**Data section**
------------------------------------------------

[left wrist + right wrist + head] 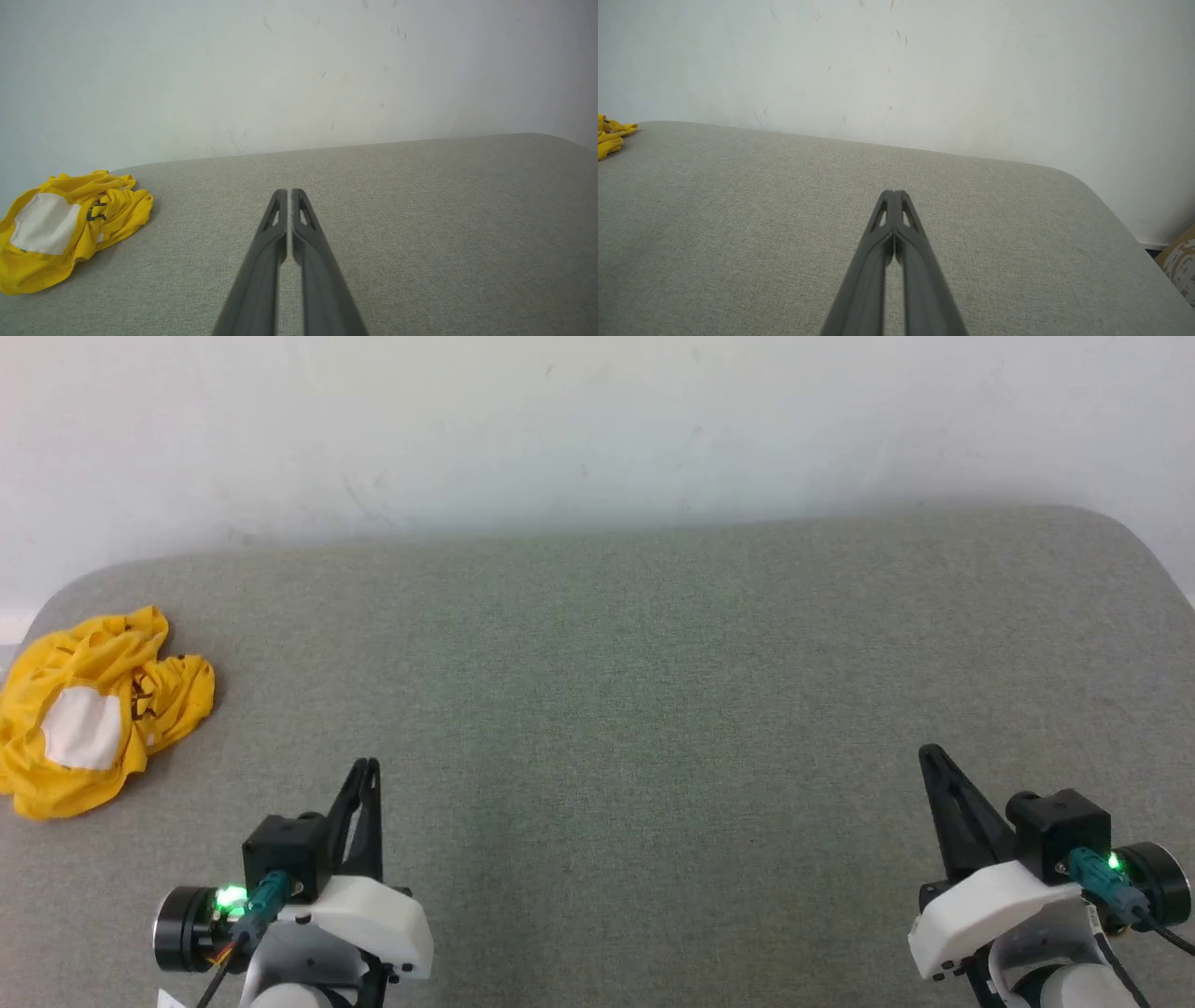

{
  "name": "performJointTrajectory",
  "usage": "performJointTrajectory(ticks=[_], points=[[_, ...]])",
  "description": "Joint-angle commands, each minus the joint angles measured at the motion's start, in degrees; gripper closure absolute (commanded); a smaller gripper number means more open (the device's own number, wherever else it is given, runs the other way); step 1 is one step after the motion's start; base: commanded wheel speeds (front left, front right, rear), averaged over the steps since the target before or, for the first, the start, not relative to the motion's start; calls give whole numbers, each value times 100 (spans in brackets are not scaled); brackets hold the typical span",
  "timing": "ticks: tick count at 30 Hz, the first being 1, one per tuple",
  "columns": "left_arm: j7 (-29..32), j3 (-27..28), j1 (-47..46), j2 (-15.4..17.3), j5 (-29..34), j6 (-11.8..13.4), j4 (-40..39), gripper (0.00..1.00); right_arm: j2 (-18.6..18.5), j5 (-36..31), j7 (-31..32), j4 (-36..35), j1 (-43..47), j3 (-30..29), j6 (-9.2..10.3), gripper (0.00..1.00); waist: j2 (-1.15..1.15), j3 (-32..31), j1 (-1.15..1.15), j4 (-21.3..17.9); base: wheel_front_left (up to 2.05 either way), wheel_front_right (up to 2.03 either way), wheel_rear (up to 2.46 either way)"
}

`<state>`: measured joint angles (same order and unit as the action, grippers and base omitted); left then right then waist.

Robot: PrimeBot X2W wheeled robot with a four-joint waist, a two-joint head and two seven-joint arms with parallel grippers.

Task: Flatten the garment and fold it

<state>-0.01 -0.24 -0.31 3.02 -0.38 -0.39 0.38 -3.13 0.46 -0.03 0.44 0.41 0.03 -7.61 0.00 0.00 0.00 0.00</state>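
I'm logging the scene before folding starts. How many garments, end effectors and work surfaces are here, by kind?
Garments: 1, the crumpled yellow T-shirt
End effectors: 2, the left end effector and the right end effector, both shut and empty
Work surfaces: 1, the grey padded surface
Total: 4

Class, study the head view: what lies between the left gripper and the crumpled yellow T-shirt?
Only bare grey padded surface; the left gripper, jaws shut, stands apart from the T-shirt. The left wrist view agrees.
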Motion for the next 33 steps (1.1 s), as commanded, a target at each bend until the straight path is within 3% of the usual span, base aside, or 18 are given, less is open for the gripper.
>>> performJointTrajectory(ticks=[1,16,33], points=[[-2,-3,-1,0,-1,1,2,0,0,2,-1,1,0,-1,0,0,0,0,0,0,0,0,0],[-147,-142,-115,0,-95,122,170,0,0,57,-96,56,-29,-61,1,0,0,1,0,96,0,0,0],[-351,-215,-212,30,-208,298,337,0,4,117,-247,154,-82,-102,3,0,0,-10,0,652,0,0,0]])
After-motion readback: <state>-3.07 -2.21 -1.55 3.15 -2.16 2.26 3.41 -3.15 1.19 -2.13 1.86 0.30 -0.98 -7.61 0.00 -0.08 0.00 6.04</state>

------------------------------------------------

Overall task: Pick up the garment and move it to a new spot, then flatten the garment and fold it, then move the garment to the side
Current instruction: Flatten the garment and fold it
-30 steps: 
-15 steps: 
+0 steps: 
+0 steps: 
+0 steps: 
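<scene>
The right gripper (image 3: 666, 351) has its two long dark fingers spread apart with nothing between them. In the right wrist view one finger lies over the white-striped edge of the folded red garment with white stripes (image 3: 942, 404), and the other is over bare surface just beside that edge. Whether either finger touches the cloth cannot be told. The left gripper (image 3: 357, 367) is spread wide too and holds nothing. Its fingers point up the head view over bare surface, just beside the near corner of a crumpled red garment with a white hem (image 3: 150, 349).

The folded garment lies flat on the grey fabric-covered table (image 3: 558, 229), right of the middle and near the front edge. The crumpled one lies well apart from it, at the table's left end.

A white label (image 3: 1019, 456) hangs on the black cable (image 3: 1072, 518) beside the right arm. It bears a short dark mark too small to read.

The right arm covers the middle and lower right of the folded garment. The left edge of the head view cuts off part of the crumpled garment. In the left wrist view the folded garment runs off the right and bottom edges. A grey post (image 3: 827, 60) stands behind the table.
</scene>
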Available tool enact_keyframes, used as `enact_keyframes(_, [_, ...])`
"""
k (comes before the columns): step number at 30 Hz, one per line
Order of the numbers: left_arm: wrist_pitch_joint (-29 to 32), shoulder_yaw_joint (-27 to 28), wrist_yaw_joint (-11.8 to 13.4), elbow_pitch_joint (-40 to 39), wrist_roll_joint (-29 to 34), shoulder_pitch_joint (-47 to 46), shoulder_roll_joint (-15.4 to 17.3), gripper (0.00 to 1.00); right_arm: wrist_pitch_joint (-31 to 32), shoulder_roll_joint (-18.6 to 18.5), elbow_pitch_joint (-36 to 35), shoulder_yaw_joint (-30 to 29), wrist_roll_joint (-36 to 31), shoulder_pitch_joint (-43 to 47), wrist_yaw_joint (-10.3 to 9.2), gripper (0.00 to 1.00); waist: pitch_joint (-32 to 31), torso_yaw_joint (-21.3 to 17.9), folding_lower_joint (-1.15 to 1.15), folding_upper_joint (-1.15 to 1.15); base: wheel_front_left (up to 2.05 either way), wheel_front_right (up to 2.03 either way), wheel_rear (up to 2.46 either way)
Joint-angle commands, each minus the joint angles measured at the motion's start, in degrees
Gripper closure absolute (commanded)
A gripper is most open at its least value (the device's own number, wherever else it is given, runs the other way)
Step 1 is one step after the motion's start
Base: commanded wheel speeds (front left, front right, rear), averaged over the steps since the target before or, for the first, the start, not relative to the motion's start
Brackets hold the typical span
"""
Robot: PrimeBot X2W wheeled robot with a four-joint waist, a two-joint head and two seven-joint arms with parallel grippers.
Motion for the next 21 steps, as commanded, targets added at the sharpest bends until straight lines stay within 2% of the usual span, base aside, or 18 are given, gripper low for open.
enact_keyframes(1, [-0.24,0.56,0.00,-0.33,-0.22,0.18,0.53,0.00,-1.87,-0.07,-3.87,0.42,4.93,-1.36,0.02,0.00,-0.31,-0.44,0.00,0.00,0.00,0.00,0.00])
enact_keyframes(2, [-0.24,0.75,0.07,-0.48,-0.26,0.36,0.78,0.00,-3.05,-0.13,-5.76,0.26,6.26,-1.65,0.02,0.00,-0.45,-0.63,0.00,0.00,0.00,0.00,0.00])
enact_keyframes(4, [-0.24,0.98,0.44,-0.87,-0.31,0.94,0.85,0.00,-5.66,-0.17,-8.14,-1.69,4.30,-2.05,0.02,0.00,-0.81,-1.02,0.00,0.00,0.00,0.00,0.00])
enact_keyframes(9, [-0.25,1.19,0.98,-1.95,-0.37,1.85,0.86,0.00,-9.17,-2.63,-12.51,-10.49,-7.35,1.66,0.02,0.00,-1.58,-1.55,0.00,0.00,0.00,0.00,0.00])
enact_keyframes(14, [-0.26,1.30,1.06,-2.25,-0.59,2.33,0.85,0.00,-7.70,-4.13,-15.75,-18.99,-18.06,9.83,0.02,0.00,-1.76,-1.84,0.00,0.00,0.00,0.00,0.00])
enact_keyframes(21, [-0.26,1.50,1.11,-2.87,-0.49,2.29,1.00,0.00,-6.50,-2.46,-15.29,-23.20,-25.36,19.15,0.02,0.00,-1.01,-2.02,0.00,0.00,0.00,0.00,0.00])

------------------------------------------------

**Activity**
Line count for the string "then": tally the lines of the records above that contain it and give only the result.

**Reply**
2